Zira, orta- batı Anadolu’nun göç alan illerinde “yerli” nüfusun doğum kontrolü kurallarına uyma, “bir ya da iki çocuk sahibi olmayı yeterli görme” kültürü oldukça yerleşmiş durumda. Artık orta ve batı Anadolu illerinin köylerinde bile durum bu.

Özellikle Güneydoğu’dan gelip orta-batı Anadolu illerine ve tabii İstanbul- Ankara- İzmir gibi büyük kentlere yerleşen Kürt kökenli yurttaşların önemli bir kesiminde ise “çok nüfuslu hane” kültürünün sürdüğü gözlemleniyor.

Bu durum, bir ara bölgede doğum kontrolünü “yasakladığı” söylenen PKK gibi yasadışı etkenlerden bağımsız olarak düşünülse de, yaygın olarak görülebilen bir olgu. Özellikle insanların hala “çekirdek aile” kavramından uzak yaşadığı aşiret kültürünün sürdüğü yerlerde de durum bu.

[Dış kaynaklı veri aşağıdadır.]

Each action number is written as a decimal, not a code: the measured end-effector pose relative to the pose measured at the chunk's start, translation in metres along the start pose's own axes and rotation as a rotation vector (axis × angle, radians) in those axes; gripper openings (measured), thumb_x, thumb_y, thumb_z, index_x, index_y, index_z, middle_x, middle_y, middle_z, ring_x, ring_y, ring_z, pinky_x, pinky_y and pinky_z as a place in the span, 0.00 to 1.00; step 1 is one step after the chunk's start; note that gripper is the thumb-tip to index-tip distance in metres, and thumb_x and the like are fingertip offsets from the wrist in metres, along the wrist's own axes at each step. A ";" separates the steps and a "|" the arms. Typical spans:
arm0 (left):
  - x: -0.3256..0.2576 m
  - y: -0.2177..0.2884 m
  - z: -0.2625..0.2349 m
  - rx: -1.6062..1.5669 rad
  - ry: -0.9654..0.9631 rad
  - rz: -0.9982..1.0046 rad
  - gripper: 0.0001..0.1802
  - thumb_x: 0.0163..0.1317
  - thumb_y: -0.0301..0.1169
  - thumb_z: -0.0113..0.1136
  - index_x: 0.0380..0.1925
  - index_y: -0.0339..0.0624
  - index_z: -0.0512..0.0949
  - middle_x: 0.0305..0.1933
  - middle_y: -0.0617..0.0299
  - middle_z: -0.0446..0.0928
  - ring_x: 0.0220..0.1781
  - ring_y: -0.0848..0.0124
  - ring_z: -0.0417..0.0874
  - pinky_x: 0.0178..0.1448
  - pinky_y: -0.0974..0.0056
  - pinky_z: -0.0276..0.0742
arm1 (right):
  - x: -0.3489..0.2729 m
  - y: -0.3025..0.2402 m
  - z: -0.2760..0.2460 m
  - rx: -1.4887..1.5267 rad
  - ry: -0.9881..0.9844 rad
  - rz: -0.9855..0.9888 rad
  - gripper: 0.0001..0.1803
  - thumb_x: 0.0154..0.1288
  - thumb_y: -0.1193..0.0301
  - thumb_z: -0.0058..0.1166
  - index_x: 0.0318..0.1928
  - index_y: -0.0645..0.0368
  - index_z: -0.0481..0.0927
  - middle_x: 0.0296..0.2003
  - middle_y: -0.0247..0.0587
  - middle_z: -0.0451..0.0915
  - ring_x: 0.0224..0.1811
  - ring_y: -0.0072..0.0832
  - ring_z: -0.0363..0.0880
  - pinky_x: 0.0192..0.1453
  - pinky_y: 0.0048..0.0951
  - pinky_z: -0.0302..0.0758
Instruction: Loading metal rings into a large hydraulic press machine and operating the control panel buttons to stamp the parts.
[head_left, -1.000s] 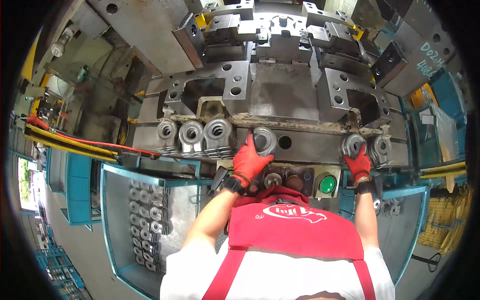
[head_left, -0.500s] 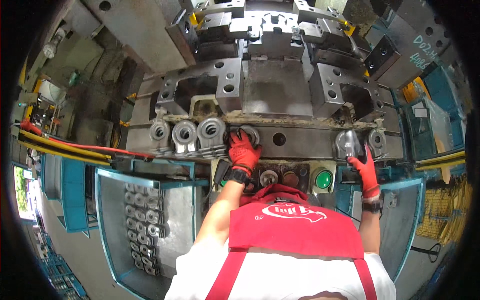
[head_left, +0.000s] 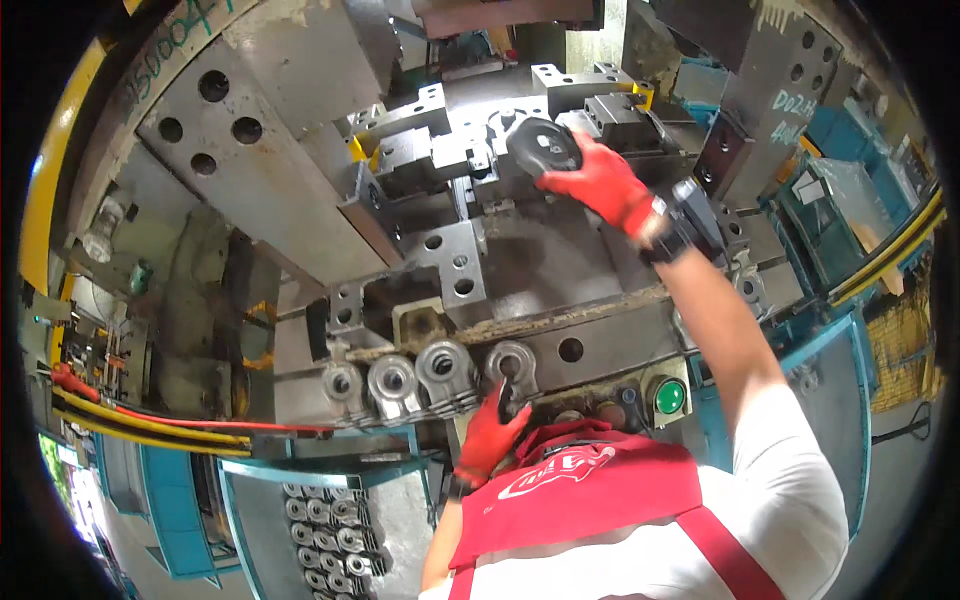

Ve ülkemizde çıplak gözle bile gözlenebilen, herkesin bildiği bir gerçek var:

Hane halkının sayısı ile her anlamda gelişmişlik düzeyi ters orantılı. Özellikle çok çocuklu yoksul ailelerde bu durum çok belirgin biçimde gözlemlenebiliyor.

İnsanların sağlık ve eğitim hizmetlerinden yararlanabilmeleri olanakları da, nüfus sayısının artışıyla birlikte kısıtlanıyor. Bu yalnızca devletin sunduğu olanakların yetişmesiyle ilgili değil. Ailelerin çocuklarını var olan, ulaşılabilir hizmetlerden tam olarak yararlandırmama durumuyla da ilgili.

Bütün bunlar göz önüne alındığında, aslında, 3.52 ortalamayla Türkiye iyi durumda denebilir. Belki bu ortalamanın 4’ün üzerinde olması, ideal iki çocuklu çekirdek aileler bakımından daha iyi olabilir.

Ancak, gelir dağılımından, refah payına kadar pek çok alanda yaşanan adaletsizlikler gibi, hane nüfusu dağılımının da bütün bölgelerde dengelenmesi, bölgelerarası tüm dengesizliklerin giderilmesi için önem taşıyor.